I’ve had a couple of people tell me that my blog is funny. For those of you who know me, you know that I am not usually funny in person. My sense of humor seems to be different from most of the people I meet. First of all, I don’t like “stupid” humor. For example, The Three Stooges were never funny to me. Neither is Tom and Jerry. Although most of the world laughs at their antics, I don’t think it is funny. Second, comedy usually isn’t funny to me. I can see what is going to happen and I just don’t find it funny. Most people think that it is funny that “everything that can, will go wrong.” I just don’t. Maybe because I have already thought through all the things that can go wrong. Lastly, it takes a lot to make me laugh. I treasure people who can make me laugh. I love watching toddlers and puppies because of their antics. They make me laugh. I laugh at myself all the time (see my post on my hearing loss). I don’t like to laugh at other people unless I can tell that they are laughing with me. Maybe it is because I felt laughed at a lot as a kid: believed I was the butt of the jokes. My sense of humor is uncommon (I don’t know anyone else who has a similar sense of humor). Can’t tell you why and can’t explain it, it is just the way it is.
So, being told that my blog is funny, is perplexing to me. I can see where some things I write about are funny or amusing, but I don’t think of myself as being funny. Having people enjoy the humor in my blog is something that I don’t totally get because while I do try to write in an engaging, interesting manner, I am not always certain that I am successful. And, today, as I write this, I think of someone who has social skills deficits – they don’t always understand why people find something funny and how that could describe me. I’d like to think that I don’t have social skill deficits (Social anxiety? Absolutely), but maybe I do. I guess you would have to tell me.
In effect, I tend to be funnier if I’m not paying any attention to being funny. This is difficult to do, as I want people to read my blog and enjoy it. Often what I think is funny falls flat and what someone else finds to be funny, doesn’t seem funny to me. I guess that the glimpses into my thought processes are funny – my brain tends to work on overdrive and there is nothing I can do to stop it. Sometimes it is working so hard and so fast that I don’t even process what I am thinking and I think that tends to be what people find funny. When I process, my Type A, personality takes over and I edit. When I edit, some of the humor disappears because I question if it is funny and usually decide it isn’t and take it out.
I’ve also been told by a few people that I should write a book. I’m not really sure how that would work out. I have a hard time staying focused on a topic. Well, only sometimes, when I write my blog, I can stay on a topic for the entire post, but to do it on a much larger scale? I’m not really sure that it would be successful. Besides what would I write about? Advice about writing says that you should write about what you know – and I have good material for short essays about my life but to have enough original material to make a book. . . that is something to ponder, and ponder. Would my brain behave and allow me to write and stay on topic for an entire book? Could I develop believable characters? That isn’t the type of writing that I’ve been doing. So, I’m not really sure about it. My brain tends to bounce around a lot and I think it would be difficult for me to write a book without being totally distracted by other thoughts. In an other post, I’ll explain about how I blog. I am not certain, but I think that it is unique to me – but other bloggers will have to tell me.

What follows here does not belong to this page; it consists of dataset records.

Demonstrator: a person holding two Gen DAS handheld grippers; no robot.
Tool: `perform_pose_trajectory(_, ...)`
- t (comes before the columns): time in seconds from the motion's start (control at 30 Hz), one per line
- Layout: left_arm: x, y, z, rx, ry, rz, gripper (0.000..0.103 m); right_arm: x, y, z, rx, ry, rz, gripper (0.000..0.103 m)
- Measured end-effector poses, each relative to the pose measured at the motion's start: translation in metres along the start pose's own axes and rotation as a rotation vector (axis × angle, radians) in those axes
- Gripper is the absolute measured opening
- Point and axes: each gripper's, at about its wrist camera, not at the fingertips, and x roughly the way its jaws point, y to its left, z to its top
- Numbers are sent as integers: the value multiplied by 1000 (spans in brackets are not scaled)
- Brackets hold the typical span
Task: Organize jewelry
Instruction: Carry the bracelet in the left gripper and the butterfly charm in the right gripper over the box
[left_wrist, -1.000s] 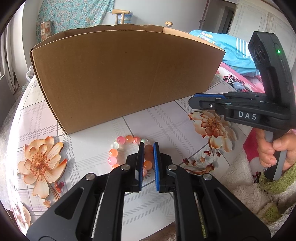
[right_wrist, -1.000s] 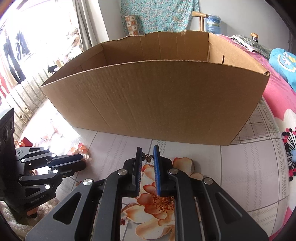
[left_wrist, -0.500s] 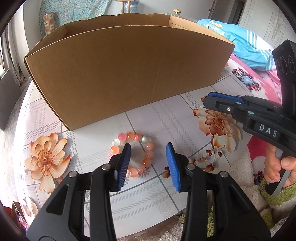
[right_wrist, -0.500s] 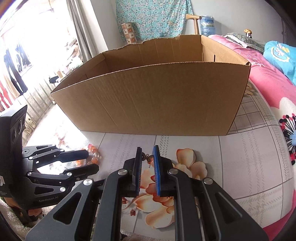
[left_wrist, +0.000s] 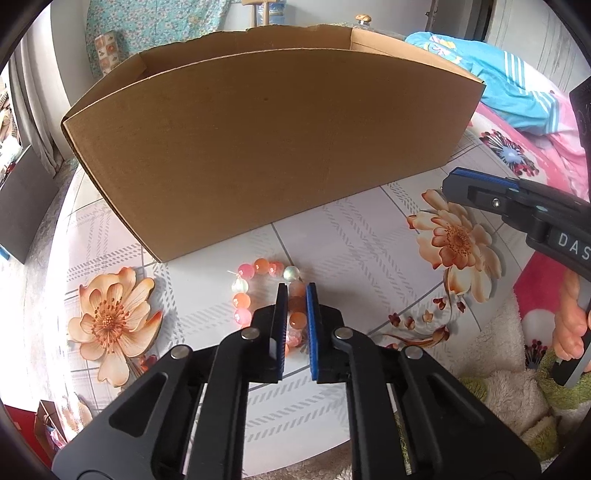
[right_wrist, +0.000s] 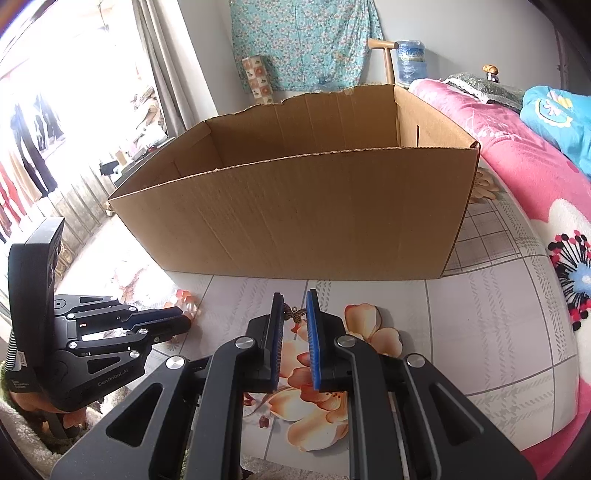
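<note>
Bracelet (left_wrist: 258, 291) of pink and orange beads lies on the flowered tablecloth (left_wrist: 369, 258), just in front of the box (left_wrist: 266, 147). Left gripper (left_wrist: 296, 295): half a second ago its jaws were spread wide above the ring; now they have clamped onto the ring's right side. Right gripper (right_wrist: 295, 306): jaws nearly together as before, a small butterfly charm (right_wrist: 294, 314) between the tips; whether it is gripped, cannot tell.
</note>
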Motion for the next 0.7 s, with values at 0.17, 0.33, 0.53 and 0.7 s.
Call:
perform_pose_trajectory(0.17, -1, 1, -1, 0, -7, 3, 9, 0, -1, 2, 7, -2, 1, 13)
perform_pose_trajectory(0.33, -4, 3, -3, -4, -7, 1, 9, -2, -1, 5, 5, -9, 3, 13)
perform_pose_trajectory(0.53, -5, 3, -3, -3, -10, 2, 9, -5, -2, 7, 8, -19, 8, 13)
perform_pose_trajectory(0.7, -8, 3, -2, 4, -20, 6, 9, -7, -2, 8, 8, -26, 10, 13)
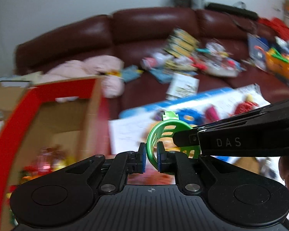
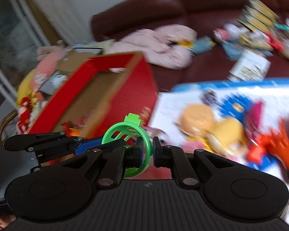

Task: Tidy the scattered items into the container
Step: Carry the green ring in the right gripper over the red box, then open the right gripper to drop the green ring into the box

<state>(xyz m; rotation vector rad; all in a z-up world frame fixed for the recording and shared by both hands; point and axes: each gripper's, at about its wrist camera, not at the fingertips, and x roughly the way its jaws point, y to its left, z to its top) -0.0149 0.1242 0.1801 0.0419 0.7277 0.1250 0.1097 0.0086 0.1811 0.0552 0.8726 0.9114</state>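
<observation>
Both grippers grip one green plastic ring piece, a slotted hoop with a small square tab on top, held in the air above the clutter. The left gripper has its jaws clamped on the hoop's rim, and the right gripper has its jaws clamped on the rim of the other side, its arm crossing in from the right in the left wrist view. To the left stands the red cardboard box, open at the top, with a few blurred toys at its bottom. Its near red edge lies close below the grippers. To the right a blue-and-white picture box lies flat. Behind, a dark red sofa is strewn with toys, books and a pink cloth.
</observation>
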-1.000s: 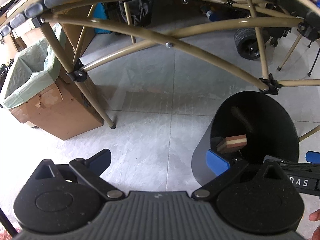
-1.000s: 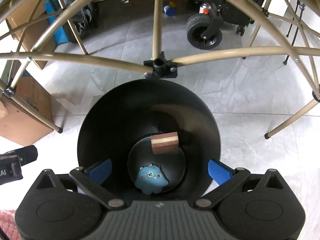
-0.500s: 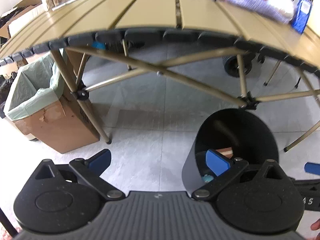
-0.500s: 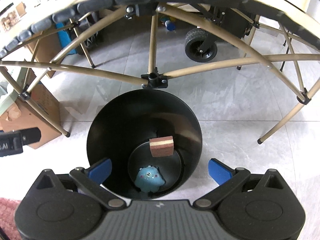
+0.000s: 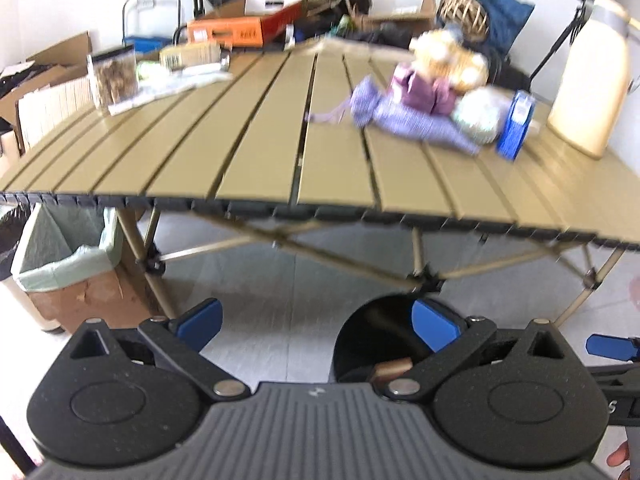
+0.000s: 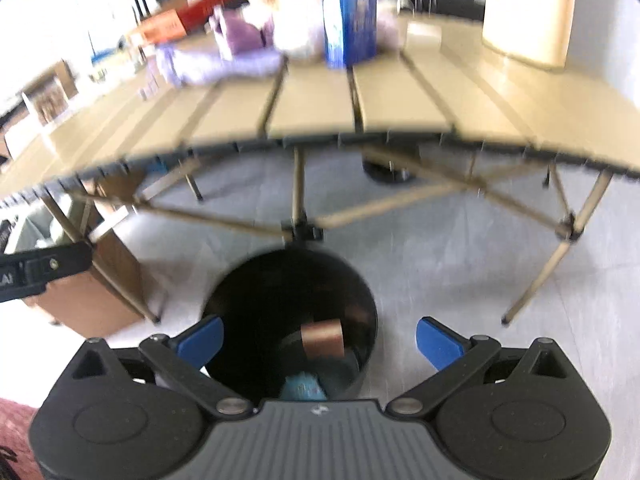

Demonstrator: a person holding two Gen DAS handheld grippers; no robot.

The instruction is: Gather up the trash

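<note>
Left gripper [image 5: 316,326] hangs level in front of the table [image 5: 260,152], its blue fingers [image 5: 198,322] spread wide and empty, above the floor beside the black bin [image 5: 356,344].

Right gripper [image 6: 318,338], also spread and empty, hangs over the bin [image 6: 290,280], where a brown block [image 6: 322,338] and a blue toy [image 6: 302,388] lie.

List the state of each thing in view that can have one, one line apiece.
Left tongs: open, empty.
Right tongs: open, empty, above the bin.
Black bin: upright on the floor, no lid, holding two items.
Layered brown block: inside the bin.
Blue toy: at the bin's bottom.
Cardboard box: open, lined with a green bag.
Blue carton: upright on the table.
</note>
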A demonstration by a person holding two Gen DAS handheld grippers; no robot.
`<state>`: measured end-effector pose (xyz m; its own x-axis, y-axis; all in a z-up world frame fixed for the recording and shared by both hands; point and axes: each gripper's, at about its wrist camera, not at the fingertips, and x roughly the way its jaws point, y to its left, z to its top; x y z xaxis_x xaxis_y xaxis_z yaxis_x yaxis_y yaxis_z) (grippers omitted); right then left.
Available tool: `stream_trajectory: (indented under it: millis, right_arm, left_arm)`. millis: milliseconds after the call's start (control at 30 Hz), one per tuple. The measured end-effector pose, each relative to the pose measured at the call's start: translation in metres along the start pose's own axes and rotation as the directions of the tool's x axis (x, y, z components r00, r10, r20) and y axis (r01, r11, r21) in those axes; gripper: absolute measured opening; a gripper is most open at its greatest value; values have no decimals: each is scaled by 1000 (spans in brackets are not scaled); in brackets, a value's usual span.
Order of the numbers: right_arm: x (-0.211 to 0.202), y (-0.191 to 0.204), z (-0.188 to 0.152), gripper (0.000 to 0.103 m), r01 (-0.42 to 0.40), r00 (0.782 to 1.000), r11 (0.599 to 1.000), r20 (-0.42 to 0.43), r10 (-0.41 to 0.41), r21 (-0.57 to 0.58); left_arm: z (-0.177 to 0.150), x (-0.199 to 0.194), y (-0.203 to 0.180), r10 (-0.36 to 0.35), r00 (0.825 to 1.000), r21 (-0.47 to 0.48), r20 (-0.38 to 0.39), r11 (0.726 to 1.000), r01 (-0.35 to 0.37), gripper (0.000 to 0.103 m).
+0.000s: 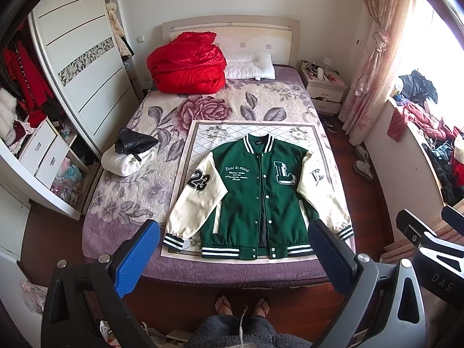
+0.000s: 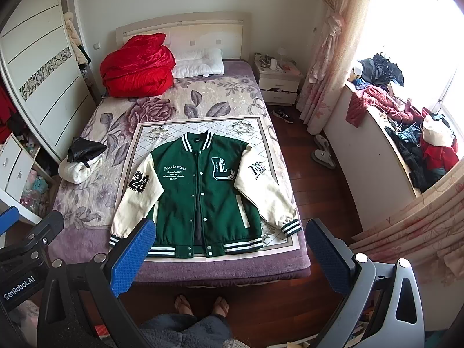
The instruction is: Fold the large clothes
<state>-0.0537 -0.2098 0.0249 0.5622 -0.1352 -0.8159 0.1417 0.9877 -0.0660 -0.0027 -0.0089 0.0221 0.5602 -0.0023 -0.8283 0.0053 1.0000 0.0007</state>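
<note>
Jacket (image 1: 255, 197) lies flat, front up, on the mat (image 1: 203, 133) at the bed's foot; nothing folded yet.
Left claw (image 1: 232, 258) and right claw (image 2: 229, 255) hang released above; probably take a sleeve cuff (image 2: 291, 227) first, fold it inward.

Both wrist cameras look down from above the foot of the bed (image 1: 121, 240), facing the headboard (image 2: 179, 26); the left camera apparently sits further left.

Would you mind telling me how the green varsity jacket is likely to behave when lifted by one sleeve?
The jacket will probably drape and sag, being soft cloth lying flat. Its unsnapped front may fall open. The thick body likely makes it heavyish.
</note>
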Motion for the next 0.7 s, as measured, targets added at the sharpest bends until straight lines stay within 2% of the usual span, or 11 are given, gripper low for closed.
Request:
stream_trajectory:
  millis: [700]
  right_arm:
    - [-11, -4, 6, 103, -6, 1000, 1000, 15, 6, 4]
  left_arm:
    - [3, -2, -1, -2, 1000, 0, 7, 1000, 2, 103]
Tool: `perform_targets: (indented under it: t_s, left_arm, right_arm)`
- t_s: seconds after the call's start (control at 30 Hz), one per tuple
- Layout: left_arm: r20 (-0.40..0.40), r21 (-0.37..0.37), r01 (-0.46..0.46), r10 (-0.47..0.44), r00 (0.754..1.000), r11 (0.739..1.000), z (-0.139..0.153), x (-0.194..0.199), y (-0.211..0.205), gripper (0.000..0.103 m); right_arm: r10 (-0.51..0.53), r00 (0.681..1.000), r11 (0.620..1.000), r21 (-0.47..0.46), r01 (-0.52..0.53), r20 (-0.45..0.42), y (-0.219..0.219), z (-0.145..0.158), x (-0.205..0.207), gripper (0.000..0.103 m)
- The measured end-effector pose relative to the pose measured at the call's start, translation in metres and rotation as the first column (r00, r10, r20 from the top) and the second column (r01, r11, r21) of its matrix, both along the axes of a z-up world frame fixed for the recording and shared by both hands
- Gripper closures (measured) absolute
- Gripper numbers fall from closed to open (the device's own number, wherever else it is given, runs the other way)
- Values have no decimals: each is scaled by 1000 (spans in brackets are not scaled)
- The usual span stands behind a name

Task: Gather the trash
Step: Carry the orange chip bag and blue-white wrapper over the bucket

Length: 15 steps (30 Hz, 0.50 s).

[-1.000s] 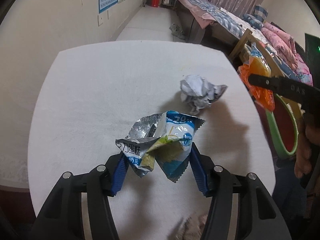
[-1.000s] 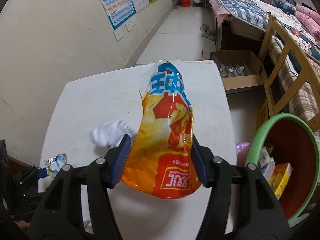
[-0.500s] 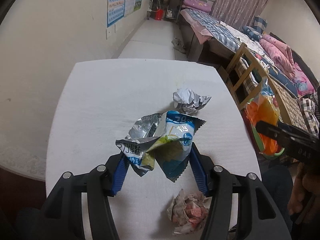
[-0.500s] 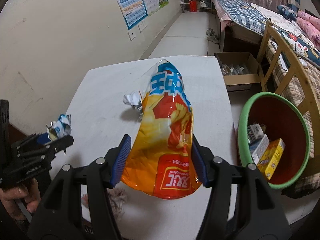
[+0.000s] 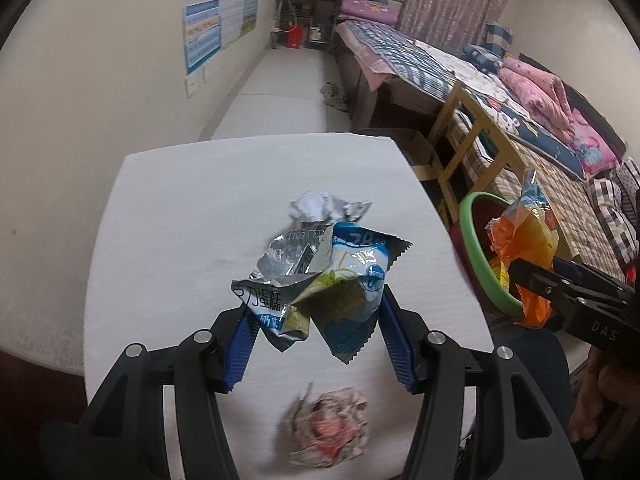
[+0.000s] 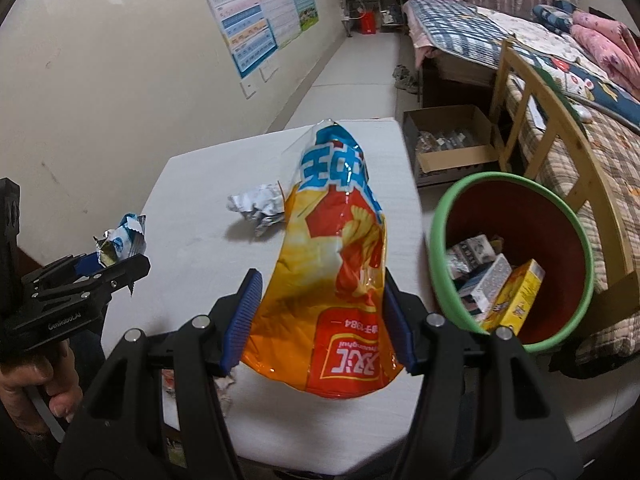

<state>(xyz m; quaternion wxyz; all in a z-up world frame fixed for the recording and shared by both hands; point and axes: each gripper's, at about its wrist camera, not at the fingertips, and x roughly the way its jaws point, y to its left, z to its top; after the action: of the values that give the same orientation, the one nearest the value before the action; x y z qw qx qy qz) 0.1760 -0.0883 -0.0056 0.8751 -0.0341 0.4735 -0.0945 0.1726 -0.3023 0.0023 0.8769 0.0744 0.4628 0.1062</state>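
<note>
My left gripper [image 5: 316,320] is shut on a crumpled blue and silver snack wrapper [image 5: 320,276], held above the white table [image 5: 180,220]. My right gripper [image 6: 320,312] is shut on an orange chip bag [image 6: 340,264], held above the table's right part, next to the green-rimmed red trash bin [image 6: 444,216]. The bin holds several boxes. A crumpled silver wrapper [image 5: 324,208] lies mid-table; it also shows in the right wrist view [image 6: 260,208]. A crumpled pink and white paper ball [image 5: 328,428] lies near the table's front edge.
A wooden bed frame [image 6: 532,92] with bedding stands right of the bin. A cardboard box [image 6: 448,140] sits on the floor beyond the table. A wall with posters [image 6: 256,12] runs along the left.
Both grippers have risen and pulled back from the table with their loads. The bin and the paper ball have come into view. The right gripper now sits closer to the bin.
</note>
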Motion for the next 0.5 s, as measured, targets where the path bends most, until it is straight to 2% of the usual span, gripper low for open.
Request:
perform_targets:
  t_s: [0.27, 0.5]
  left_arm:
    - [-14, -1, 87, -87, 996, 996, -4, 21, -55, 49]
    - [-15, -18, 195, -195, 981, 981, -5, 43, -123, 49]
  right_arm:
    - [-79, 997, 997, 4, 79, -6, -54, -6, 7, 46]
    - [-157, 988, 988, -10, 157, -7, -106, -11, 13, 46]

Here is an unedited example of my brain at work – I’m typing this blog and thinking about what I type. There is a knock at the door. I answer the door and tell Michael’s friends that he has a soccer game and that we are leaving in a few minutes. Then I think that I have a headache so I should take something. I go into the kitchen to get some acetaminophen and see the Benadryl box sitting out on the counter. I remember that I got bit by something this morning when I was taking the dogs out and that I took one. Then I wonder if that is why I was suddenly so tired I couldn’t keep my eyes open. Decide that it probably was since I took it and then was sleepy less than 30 minutes later. Put the meds back in the cabinet and see the gum in the cabinet. Think that I would like some. So I take it out. Then I think that it would be a good thing to write about – my brain and how it works. Go back to typing on the computer. Call David to take Sugar out. Tell boys we are leaving in 2 minutes. See the gum sitting on the counter and realized that I didn’t get any. Tell Michael to take Kirby. Time to go, so I need to plug-in the computer, get my purse and camera and get some gum. Need to slip on shoes and grab sunglasses and save this draft to come back to it later. Head out the door with the boys. Thinking the entire way to soccer how the title I picked for this blog isn’t going to work and I need to change it. Then I think of other things I can blog about and that I should try to remember them for when I get home (but of course I can’t remember any of them).
And this is my brain at work: convoluted and going in tangents. It is the reason that I have to blog to get my thoughts out before they cause my brain to explode. And I find thoughts of my brain exploding, funny.